A pesquisa, que faz parte do doutorado de Karina Ávila na Universidade Estadual Paulista (Unesp) no Campus do Litoral Paulista, é a primeira a focar no piru-piru no Estado de São Paulo. Os filhotes são acompanhados desde a eclosão dos ovos até o início do voo, com objetivos específicos:

  • Detalhar as características e comportamentos da espécie
  • Analisar a presença de metais pesados nos ovos e penas
  • Investigar se os jovens que migram para o Sul retornam a Ilha Comprida para reprodução

O projeto conta com patrocínio de organizações não governamentais como Wader Quest e Manomet, além de apoio de diversas instituições ambientais e prefeituras locais.

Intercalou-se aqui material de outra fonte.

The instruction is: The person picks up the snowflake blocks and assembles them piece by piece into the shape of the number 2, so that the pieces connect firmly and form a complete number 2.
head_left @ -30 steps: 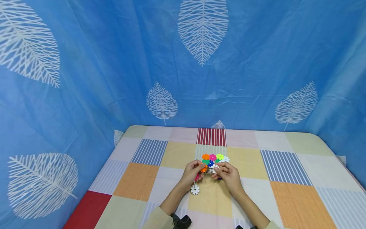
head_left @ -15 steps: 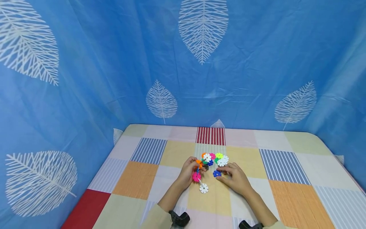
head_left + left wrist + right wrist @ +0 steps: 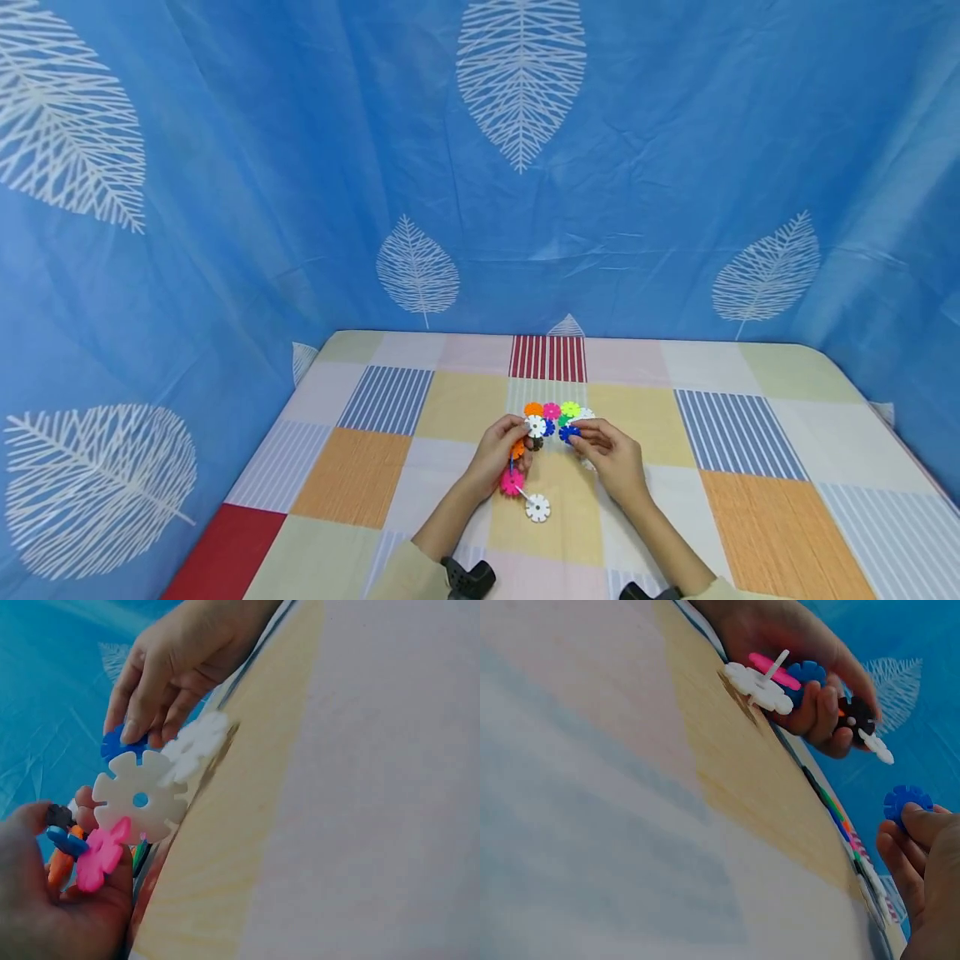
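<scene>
My left hand (image 3: pixel 491 454) holds a joined chain of notched flower-shaped plastic discs. In it are a white disc (image 3: pixel 536 426) on top, a black disc (image 3: pixel 856 714), an orange disc (image 3: pixel 517 449), a light blue one (image 3: pixel 67 841), a pink disc (image 3: pixel 512 482) and a white disc (image 3: pixel 537 508) at the lower end. Fingers of the left hand cover part of the chain. My right hand (image 3: pixel 617 467) pinches a single dark blue disc (image 3: pixel 907 802) between thumb and fingers. In the right wrist view this disc is apart from the chain's upper white disc (image 3: pixel 877 746).
Just beyond the hands lie several loose discs, among them an orange disc (image 3: pixel 533 409), a pink disc (image 3: pixel 551 411) and a yellow-green disc (image 3: pixel 570 409). A patchwork cloth covers the table (image 3: pixel 420 508). Blue leaf-print curtains (image 3: pixel 637 208) hang behind it.
The right hand has let go of a white disc, now on the chain in the left hand. It took a blue disc from the table and lifted it towards the chain.
</scene>
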Action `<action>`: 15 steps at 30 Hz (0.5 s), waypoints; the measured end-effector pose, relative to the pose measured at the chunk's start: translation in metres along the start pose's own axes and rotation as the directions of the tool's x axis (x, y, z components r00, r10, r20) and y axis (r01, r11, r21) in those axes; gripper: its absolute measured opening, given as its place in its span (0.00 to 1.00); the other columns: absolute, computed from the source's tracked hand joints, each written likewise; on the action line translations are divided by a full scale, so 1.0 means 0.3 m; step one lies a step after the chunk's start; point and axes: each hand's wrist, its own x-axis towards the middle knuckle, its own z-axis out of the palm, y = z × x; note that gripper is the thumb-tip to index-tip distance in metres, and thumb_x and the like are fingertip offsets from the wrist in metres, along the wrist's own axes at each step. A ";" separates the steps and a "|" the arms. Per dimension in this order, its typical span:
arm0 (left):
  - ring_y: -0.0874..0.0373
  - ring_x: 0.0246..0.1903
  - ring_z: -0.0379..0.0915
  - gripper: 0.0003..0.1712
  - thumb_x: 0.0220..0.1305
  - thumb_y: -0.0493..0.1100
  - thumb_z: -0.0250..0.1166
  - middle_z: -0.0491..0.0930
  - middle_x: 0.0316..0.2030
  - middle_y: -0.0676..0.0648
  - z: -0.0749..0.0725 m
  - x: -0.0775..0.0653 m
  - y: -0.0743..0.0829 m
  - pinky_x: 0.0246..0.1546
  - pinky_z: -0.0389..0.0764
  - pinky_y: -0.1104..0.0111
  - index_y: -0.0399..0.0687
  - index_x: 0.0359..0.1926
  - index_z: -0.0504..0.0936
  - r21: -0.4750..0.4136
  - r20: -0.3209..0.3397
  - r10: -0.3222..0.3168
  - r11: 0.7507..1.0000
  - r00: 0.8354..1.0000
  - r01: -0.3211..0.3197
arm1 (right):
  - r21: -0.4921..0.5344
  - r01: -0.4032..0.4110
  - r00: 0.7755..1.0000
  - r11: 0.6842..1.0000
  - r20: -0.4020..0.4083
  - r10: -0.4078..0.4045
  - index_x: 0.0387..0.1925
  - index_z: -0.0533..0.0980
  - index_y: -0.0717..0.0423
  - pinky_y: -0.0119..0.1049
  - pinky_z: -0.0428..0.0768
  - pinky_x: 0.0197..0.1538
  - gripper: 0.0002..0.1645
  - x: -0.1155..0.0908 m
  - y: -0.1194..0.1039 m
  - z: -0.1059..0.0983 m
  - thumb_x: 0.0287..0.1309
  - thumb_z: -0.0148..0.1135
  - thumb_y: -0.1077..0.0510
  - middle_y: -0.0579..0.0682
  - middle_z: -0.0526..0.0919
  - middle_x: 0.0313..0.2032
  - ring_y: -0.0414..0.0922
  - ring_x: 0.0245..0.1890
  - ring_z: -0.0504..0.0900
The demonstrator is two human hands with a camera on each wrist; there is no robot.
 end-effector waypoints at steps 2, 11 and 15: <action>0.64 0.13 0.67 0.09 0.66 0.39 0.55 0.74 0.22 0.47 -0.001 -0.002 -0.002 0.14 0.72 0.77 0.36 0.35 0.71 0.033 0.015 0.011 0.999 1.000 -0.012 | 0.030 -0.004 1.000 1.000 -0.004 0.004 0.35 0.76 0.73 0.34 0.82 0.33 0.09 -0.002 -0.003 0.013 0.48 0.63 0.75 0.65 0.81 0.30 0.51 0.28 0.83; 0.63 0.12 0.70 0.10 0.65 0.40 0.56 0.76 0.19 0.46 -0.001 -0.005 -0.010 0.13 0.74 0.75 0.35 0.33 0.72 0.074 0.038 0.050 0.996 0.998 -0.053 | 0.125 -0.052 0.999 0.991 0.018 0.050 0.33 0.75 0.74 0.37 0.82 0.35 0.08 -0.012 -0.018 0.043 0.48 0.62 0.76 0.64 0.81 0.30 0.46 0.30 0.84; 0.63 0.13 0.71 0.09 0.65 0.40 0.56 0.77 0.19 0.46 -0.003 -0.005 -0.010 0.14 0.75 0.75 0.37 0.31 0.72 0.098 0.058 0.045 0.994 0.997 -0.050 | 0.147 -0.007 0.999 0.989 0.041 0.001 0.32 0.75 0.74 0.40 0.81 0.35 0.07 -0.013 -0.017 0.042 0.47 0.61 0.78 0.65 0.81 0.30 0.49 0.31 0.84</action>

Espécie enfrenta ameaças no litoral paulista

O piru-piru está classificado como em perigo no Estado de São Paulo, uma categoria que reflete alto grau de preocupação na escala de vulnerabilidade. Karina Ávila explicou que a destruição de dunas e vegetação de jundu, essenciais para sua reprodução, é a principal causa desse status. "Com exceção da Ilha Comprida, quase não existem dunas e vegetação de jundu, que é onde ele se reproduz. As dunas e a vegetação de praias e dunas foram destruídas na maior parte do litoral paulista", afirmou a bióloga.

Além da perda de habitat, a espécie sofre com o turismo descontrolado, que resulta na morte de ovos e filhotes por cães, veículos e pisoteio de banhistas. Essas pressões tornam urgentes as ações de conservação.

O estudo continua a avançar, com esperança de que os dados coletados possam orientar políticas públicas e iniciativas de preservação para garantir a sobrevivência do piru-piru e de outras aves limícolas no litoral brasileiro.